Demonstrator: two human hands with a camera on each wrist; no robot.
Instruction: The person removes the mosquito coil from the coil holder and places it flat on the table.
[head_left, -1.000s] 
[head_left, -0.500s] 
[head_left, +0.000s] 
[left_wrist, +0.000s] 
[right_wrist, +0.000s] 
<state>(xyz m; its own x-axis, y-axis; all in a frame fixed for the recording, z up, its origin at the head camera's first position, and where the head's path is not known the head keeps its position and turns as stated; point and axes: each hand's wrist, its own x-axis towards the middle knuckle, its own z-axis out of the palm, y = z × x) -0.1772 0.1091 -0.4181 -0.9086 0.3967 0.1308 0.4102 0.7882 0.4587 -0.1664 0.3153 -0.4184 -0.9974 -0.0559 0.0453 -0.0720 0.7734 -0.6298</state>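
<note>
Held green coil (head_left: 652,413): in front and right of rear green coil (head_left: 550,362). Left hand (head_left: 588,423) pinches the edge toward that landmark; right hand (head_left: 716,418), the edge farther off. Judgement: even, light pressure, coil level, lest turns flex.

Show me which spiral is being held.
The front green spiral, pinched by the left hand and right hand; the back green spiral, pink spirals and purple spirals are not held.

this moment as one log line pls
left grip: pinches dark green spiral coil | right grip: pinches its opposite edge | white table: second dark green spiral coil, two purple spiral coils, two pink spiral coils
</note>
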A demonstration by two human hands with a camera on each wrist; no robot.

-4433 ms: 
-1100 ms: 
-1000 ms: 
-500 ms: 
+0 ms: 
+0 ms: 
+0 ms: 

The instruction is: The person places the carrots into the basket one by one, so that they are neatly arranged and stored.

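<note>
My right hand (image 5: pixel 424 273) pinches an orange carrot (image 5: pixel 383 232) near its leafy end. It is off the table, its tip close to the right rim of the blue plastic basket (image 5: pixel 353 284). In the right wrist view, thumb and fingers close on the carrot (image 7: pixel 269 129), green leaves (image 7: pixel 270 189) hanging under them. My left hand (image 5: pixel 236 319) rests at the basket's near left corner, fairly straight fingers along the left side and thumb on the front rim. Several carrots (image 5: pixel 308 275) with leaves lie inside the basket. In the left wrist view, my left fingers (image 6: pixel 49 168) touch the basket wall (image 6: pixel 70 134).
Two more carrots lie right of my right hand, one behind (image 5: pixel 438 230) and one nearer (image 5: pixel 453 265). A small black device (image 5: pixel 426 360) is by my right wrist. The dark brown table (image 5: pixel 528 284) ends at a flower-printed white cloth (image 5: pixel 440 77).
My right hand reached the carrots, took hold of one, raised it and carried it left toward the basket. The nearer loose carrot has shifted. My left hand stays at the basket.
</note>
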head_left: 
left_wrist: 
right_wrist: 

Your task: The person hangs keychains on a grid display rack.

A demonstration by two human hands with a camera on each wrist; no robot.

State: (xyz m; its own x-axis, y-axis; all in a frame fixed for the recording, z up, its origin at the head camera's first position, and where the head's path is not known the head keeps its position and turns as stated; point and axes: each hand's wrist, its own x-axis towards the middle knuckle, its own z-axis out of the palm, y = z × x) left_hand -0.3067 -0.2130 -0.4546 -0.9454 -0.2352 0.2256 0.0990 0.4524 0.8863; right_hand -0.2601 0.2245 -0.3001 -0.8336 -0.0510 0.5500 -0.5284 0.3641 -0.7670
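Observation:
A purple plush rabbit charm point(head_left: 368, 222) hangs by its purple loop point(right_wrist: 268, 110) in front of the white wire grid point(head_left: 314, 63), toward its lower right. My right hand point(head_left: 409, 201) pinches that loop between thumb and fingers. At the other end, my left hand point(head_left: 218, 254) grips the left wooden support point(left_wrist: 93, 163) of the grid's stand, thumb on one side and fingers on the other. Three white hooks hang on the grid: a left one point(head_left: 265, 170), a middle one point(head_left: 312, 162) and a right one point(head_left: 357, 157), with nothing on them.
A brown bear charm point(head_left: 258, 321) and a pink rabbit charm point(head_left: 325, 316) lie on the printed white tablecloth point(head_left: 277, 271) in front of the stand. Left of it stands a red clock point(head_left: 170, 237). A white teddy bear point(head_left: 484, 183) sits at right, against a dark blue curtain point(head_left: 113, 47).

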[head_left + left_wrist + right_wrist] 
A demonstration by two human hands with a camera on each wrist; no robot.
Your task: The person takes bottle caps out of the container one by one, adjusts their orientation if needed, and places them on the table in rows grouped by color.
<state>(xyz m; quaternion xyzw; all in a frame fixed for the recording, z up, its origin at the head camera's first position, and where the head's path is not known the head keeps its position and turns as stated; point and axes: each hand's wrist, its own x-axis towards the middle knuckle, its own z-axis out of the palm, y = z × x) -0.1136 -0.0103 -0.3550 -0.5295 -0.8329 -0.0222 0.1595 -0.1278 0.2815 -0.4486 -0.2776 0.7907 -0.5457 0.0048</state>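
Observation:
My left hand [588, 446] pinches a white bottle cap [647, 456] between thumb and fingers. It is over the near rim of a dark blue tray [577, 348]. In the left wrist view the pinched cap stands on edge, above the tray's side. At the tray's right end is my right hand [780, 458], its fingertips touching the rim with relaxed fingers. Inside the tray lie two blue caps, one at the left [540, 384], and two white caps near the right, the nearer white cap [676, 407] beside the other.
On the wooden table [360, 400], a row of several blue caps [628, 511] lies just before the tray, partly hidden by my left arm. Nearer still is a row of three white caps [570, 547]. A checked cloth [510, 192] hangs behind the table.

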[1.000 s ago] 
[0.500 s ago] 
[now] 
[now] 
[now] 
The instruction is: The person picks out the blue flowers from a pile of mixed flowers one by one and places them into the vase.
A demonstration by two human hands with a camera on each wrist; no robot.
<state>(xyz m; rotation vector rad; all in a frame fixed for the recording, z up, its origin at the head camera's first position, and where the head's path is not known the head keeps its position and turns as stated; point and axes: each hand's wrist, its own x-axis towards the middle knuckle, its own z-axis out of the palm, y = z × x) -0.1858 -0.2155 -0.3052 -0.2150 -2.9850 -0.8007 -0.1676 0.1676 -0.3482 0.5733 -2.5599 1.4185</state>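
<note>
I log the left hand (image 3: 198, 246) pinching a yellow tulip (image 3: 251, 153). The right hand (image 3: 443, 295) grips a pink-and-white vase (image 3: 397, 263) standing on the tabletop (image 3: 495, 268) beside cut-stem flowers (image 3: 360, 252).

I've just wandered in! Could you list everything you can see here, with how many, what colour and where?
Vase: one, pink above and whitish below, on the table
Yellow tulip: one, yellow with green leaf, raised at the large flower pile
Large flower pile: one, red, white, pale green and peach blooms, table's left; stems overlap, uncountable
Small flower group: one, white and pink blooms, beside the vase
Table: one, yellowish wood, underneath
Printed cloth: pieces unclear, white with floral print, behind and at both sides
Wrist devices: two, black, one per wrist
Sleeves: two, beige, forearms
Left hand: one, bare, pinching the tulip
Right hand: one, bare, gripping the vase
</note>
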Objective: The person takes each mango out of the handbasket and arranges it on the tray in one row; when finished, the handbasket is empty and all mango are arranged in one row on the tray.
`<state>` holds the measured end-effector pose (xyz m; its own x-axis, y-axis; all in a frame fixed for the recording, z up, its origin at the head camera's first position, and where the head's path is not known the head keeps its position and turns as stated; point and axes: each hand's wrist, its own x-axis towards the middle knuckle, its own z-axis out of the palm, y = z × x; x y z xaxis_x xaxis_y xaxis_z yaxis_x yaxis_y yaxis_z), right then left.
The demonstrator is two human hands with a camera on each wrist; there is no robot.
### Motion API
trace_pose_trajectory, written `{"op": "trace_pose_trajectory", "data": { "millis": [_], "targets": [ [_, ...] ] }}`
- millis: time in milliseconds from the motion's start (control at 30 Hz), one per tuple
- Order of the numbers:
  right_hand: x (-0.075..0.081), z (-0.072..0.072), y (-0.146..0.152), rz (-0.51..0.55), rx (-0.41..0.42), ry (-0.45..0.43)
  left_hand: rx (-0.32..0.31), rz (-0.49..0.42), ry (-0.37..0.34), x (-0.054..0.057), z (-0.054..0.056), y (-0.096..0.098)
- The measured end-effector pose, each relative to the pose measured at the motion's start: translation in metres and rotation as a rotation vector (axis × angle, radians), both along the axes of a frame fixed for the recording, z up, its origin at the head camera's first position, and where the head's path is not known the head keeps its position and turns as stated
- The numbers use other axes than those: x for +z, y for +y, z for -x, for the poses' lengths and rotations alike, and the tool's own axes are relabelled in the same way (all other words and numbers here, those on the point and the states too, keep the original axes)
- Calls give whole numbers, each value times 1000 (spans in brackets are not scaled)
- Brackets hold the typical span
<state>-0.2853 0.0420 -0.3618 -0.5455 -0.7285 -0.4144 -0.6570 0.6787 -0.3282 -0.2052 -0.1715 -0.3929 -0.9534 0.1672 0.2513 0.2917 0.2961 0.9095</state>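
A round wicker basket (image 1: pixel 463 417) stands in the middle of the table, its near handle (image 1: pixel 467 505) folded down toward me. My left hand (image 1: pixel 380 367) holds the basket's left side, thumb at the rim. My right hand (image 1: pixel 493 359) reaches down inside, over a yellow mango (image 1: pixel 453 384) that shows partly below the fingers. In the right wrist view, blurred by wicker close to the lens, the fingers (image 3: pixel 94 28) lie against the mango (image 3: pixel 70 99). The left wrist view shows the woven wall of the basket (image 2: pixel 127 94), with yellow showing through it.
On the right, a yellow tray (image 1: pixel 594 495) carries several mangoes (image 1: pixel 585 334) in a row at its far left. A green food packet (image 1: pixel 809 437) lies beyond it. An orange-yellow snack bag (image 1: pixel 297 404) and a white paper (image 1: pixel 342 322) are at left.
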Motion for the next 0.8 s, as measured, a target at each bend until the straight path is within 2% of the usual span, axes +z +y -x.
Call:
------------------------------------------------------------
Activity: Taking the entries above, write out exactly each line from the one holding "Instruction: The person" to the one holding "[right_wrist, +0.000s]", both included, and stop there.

Result for this task:
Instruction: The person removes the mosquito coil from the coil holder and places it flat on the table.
[head_left, -1.000s] 
[head_left, -0.500s] 
[head_left, +0.000s] 
[left_wrist, +0.000s] 
[right_wrist, +0.000s] 

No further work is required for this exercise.